Joint Accounts: What You Need To Know
At first glance, establishing a joint account may seem like a great strategy for managing financial affairs during your lifetime and/or saving “probate fees” at death. However, there are a number of factors you should consider before taking this action.
This article will explore the use of ‘joint accounts’ and some of the related estate planning, control and tax issues.
What are joint accounts?
There are two types of joint accounts:
- Joint Accounts With Tenancy in Common
- Joint Accounts With Right of Survivorship
With tenancy in common arrangements, each joint owner may or may not own equal parts of the asset. When one joint owner dies, their share is left to their beneficiaries as set out in their Will or the rules pertaining to intestacy. This ownership arrangement is sometimes used, for example, in cottage succession plans. Parents may choose to bequeath their cottage to their children as tenants in common in the hopes that each child will in turn bequeath their share to their children.
The more common type of joint ownership is joint tenancy with rights of survivorship. In this case, each individual has equal ownership and control of the assets. Upon the death of one joint owner, the surviving joint owner(s) 'automatically' receives ownership of the deceased’s portion of the assets. Although the joint owners do not need to be related, this structure is most commonly seen between spouses and, sometimes, between parents and their adult children. It should be noted that this type of ownership is not available in Quebec.
Why open a joint account with right of survivorship?
There are several reasons people consider joint accounts. Between spouses, at least in a first marriage situation, such accounts can be convenient and practical both during the couples’ lifetime and at death. Where all assets are jointly held, a Power of Attorney for Property may not be necessary, so long as at least one spouse is capable of managing the assets. Because the asset ‘automatically’ passes to the survivor, the asset essentially bypasses the deceased’s estate and the probate process. For this reason, many people open joint accounts to minimize or avoid having to pay probate fees (probate rules and fees vary from province to province). However, despite the attraction, caution should be exercised before placing accounts in joint ownership. Here are some of the issues you need to consider:
• As a general rule, any joint owner is able to withdraw funds from the joint account at any time and does
not need the permission of the other joint owner to do so
• Where the asset is real property and the joint owner does not reside in the home, the transfer may result in a partial loss of the principal residence exemption. Moreover, it may not be possible to arbitrarily ‘undo’ the transfer, should the transferring party have a change of heart
• Assets held in a joint account may form part of creditor proceedings if one of the joint account holders becomes insolvent or declares bankruptcy. The joint account may also be subject to a claim under matrimonial law
Tax Implications – Deemed disposition and income tax consequences
There are tax implications to consider as well. The tax implications of setting up joint accounts differ depending on whether the joint owner is a spouse or an adult child.
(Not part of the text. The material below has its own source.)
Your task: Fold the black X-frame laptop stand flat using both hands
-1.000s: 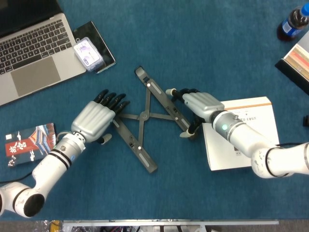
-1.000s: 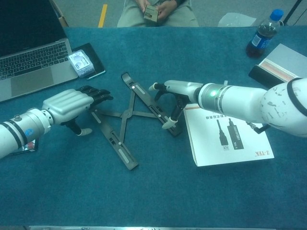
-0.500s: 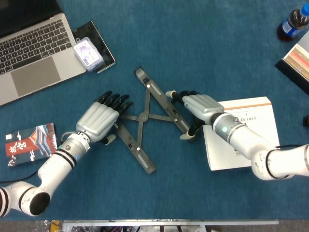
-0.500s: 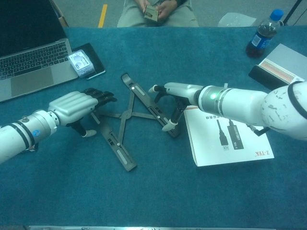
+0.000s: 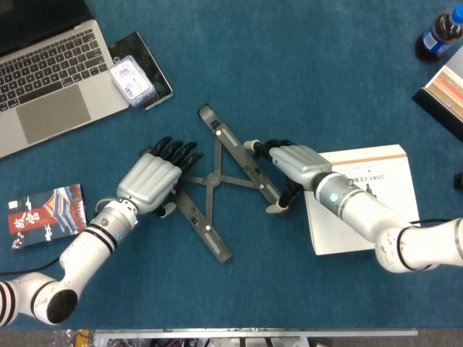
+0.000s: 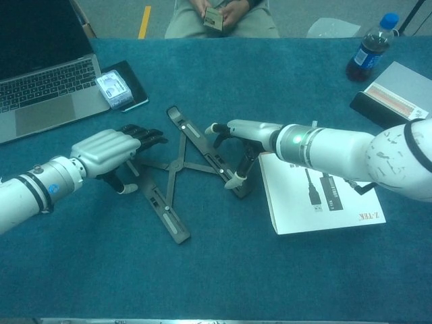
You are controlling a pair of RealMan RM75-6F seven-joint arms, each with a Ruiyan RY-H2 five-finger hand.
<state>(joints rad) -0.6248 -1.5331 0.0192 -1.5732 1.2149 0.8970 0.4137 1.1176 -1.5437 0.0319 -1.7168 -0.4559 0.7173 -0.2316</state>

Under the Income Tax Act, a ‘disposition’ occurs when there has been a change in ‘beneficial’ ownership of an asset. This means that when an adult child is added to an investment account or cottage, for example, capital gains tax may be triggered and payable by the parent.
If a joint account is set up with a spouse, the tax consequences of a deemed disposition can be avoided because federal tax laws permit property to be transferred between spouses at the adjusted cost base (instead of fair market value). As such, tax on the appreciated value of the asset can be deferred until the asset is actually sold. Then there is the question of who is responsible for taxes (income and capital gains) on the asset going forward. Where legal owners have beneficial ownership, each joint account holder is equally responsible for the tax liability and each owner should report earnings based on their portion of ownership. Where the joint owners are spouses, income attribution rules may also apply.
In addition to the income tax and other potential implications or pitfalls, looms the larger issue of whether probate can in fact be avoided. While the legal arguments are complex, the short answers to this question are
“maybe” and “it depends”. Generally speaking, where the joint owners are spouses, the asset will flow to the survivor by right of survivorship outside of the estate and probate fees will not apply. This is not necessarily true where the surviving joint owner(s) is an adult child of the deceased. In that case, the surviving owner may be deemed to be holding the asset in trust for the deceased’s estate. If so, the asset will be subject to the probate process.
Holding assets jointly with rights of survivorship can be convenient and practical and offer savings in time and money when administering a joint owner’s estate. This method of ownership is often recommended for spouses in a first marriage situation where creditors are not an issue. However, there are a number of factors both income tax and non-income tax related that should be considered before taking this step – especially when the intended joint owner is an adult child. The issues include: loss of control, exposure to creditors and unintended tax consequences. The fact that the technique does not ensure avoidance of probate fees means that in many cases, the costs greatly outweigh the benefits.